So Ben and I had to tell in detail all about the stories of the other children Efan had helped, and about how we first discovered his abilities. When we mentioned Miss Flude the smith snorted. “It’d have been an advantage if that old cailleach had been allowed to die naturally.”

We just looked at him in silence until he squirmed, and when seven small naked boys and three others are all staring at you in disgust it is inclined to mean something even if you are a Village Elder and a Special Person in the eyes of the Spirits. Yes, Jim was disgusted too. It was the first time he had joined with us in support of the boys or their efforts.

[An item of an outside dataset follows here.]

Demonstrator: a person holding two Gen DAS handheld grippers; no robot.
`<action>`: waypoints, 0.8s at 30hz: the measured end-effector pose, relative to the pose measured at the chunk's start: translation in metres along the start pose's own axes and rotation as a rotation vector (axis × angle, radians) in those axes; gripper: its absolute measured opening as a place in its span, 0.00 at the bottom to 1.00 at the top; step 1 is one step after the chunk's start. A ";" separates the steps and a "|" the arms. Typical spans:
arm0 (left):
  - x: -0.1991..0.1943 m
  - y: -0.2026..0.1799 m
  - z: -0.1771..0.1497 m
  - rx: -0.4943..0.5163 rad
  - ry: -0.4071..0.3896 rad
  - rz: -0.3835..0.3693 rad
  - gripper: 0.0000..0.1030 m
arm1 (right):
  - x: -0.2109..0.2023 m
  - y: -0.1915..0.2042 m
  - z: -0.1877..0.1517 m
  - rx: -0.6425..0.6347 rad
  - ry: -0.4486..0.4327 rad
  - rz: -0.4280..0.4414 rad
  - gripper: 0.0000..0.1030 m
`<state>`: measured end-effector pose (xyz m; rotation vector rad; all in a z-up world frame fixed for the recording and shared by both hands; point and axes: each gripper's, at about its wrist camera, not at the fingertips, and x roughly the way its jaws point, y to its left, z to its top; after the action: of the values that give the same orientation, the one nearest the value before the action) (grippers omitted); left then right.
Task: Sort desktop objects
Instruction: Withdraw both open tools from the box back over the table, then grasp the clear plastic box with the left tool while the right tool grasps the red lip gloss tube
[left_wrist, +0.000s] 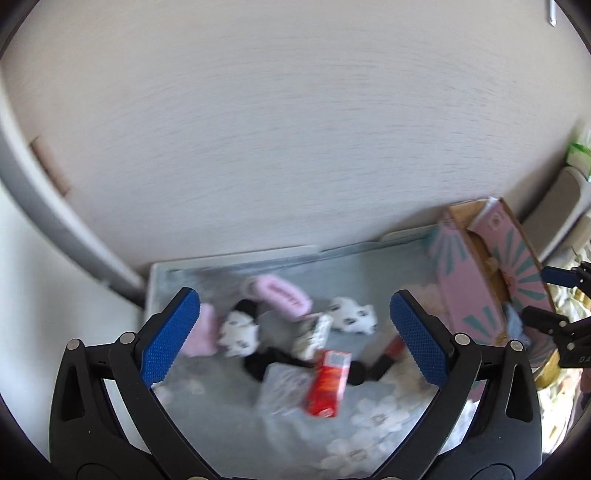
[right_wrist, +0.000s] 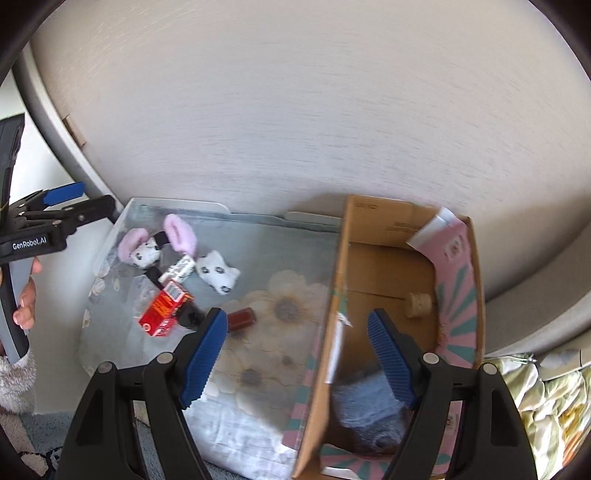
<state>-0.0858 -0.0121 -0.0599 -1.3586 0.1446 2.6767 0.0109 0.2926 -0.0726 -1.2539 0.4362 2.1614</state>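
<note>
A: Left wrist view first. What's there?

B: Left gripper (left_wrist: 295, 332) has its blue fingers (left_wrist: 168, 336) spread wide, nothing between them. It hangs above a grey flowered cloth (left_wrist: 369, 421) on the surface. Frame is blurry.

A: Items?

B: A loose pile. Red box (left_wrist: 327, 384) lies nearest, on top of a pale packet (left_wrist: 280, 387). Behind it a small white patterned box (left_wrist: 312, 334), a pink fluffy sock (left_wrist: 284, 297), two white spotted socks (left_wrist: 354, 314), and something black (left_wrist: 266, 363) I can't identify. Dark red small thing (left_wrist: 391, 349) by the right finger. The pink cardboard box (left_wrist: 476, 280) stands at the right edge of the cloth, with the right gripper (left_wrist: 554, 295) seen beside it.

A: Right wrist view?

B: Right gripper (right_wrist: 297, 354) is spread too, empty. One finger is over the cloth (right_wrist: 258, 258), the other over the open cardboard box (right_wrist: 391, 229), so the box wall sits between them, not touching. Inside the box: a blue fuzzy sock (right_wrist: 364, 406) at the near end, and a small cork-like spool (right_wrist: 417, 304) further in.

A: The pile from here?

B: Left of the box, well apart from it. Red box (right_wrist: 166, 310), white patterned box (right_wrist: 179, 269), pink sock (right_wrist: 181, 232), spotted socks (right_wrist: 218, 275). The dark red thing (right_wrist: 242, 318) lies alone near the left finger. Left gripper (right_wrist: 55, 210) at the far left, held in a hand (right_wrist: 26, 299), apart at the tips.
</note>
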 end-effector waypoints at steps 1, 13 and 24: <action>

There was no spoken retort to the comment; none was needed. Someone broke the silence, and soon afterwards the man left, much to our relief.

“He is not a pleasant person,” said Jim, and who were we to disagree?

He insisted on having a close look at Ruaridh’s cut which, if anything, had faded even more over the ten or so minutes since being exposed to the air. At last he looked up at Efan, then at Ben and me. “Well,” he said quietly, “I still really can’t believe it. By rights this hand should now be red, swollen, painful and still bleeding. Instead it looks as though it had been… what? Knocked lightly by a branch? A bruise that’s so nearly gone it’s been forgotten? I don’t know. But one thing is certain, Efan, you have an incredible ability, and one that will benefit everyone who calls on your help.”

Efan smiled. “It’s easy. I just know what to do.”

Bed time came soon, and after some typical five year old reluctance there was a general movement upstairs with Ben, Carl and me in attendance as normal. As normal we each removed our clothes so as to avoid getting them wet in a bathroom full of small, clumsy boys. We had no idea just how noisy and rumbustious they were, for to us it was all normal — an activity that had become part of life. Because of the din we failed to hear the bathroom door. It was only a cool draft than on my naked bottom that told me it had opened. I looked round, and Jim was standing there, his mouth open, and staring at…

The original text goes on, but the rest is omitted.